* The problem *
Set out exactly every line of the entries below, starting at the line that holds "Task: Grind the" and stopping after the line that holds "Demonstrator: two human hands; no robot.".

_ _ _ _ _

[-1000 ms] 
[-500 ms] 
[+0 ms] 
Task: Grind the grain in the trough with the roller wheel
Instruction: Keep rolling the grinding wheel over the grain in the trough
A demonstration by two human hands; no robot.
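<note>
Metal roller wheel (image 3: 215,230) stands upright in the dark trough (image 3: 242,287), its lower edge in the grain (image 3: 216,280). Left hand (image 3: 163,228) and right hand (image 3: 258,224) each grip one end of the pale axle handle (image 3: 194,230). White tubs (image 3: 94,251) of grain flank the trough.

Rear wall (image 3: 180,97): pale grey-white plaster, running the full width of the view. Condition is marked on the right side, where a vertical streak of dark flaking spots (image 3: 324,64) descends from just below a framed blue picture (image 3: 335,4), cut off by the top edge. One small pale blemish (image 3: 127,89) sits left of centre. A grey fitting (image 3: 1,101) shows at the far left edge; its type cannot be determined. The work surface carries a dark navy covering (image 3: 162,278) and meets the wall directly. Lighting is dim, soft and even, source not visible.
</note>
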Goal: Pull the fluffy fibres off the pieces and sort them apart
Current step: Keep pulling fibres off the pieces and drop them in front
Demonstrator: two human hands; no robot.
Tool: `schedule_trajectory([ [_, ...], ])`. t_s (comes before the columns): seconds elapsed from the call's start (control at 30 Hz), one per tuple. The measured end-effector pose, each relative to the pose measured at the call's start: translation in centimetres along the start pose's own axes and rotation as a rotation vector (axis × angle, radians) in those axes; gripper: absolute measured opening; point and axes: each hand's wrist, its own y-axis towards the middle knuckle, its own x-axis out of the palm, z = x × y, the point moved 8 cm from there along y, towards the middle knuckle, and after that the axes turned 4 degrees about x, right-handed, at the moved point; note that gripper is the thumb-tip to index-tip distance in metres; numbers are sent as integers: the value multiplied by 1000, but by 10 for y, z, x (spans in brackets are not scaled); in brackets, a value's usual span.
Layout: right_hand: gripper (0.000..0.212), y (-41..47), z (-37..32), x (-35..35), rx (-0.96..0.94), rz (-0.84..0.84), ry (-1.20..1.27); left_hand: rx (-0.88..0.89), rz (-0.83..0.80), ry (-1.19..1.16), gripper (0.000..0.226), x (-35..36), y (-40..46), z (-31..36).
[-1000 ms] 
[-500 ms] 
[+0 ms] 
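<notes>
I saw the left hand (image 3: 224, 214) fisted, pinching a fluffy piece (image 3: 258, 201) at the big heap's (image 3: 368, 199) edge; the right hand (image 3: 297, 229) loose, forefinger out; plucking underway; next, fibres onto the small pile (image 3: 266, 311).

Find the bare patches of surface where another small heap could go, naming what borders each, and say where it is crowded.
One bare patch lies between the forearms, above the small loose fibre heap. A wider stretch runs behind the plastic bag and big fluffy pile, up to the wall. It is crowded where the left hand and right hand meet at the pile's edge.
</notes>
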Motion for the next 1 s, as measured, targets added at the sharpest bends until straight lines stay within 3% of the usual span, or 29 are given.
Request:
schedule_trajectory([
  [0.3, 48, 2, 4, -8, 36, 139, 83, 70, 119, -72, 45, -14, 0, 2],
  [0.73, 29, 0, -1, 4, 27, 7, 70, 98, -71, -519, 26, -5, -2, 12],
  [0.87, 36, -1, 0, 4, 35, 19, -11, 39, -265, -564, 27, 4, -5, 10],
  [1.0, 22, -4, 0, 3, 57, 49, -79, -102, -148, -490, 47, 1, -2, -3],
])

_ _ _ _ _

* Answer to this problem *
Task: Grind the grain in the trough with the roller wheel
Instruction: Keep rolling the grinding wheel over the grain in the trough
A demonstration by two human hands; no robot.
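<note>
Metal roller wheel (image 3: 215,230) stands upright in the dark trough (image 3: 242,287), its lower edge in the grain (image 3: 216,280). Left hand (image 3: 163,228) and right hand (image 3: 258,224) each grip one end of the pale axle handle (image 3: 194,230). White tubs (image 3: 94,251) of grain flank the trough.

Rear wall (image 3: 180,97): pale grey-white plaster, running the full width of the view. Condition is marked on the right side, where a vertical streak of dark flaking spots (image 3: 324,64) descends from just below a framed blue picture (image 3: 335,4), cut off by the top edge. One small pale blemish (image 3: 127,89) sits left of centre. A grey fitting (image 3: 1,101) shows at the far left edge; its type cannot be determined. The work surface carries a dark navy covering (image 3: 162,278) and meets the wall directly. Lighting is dim, soft and even, source not visible.
</note>
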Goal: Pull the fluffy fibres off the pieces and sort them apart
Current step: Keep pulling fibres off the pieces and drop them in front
Demonstrator: two human hands; no robot.

This concludes the output for the exercise.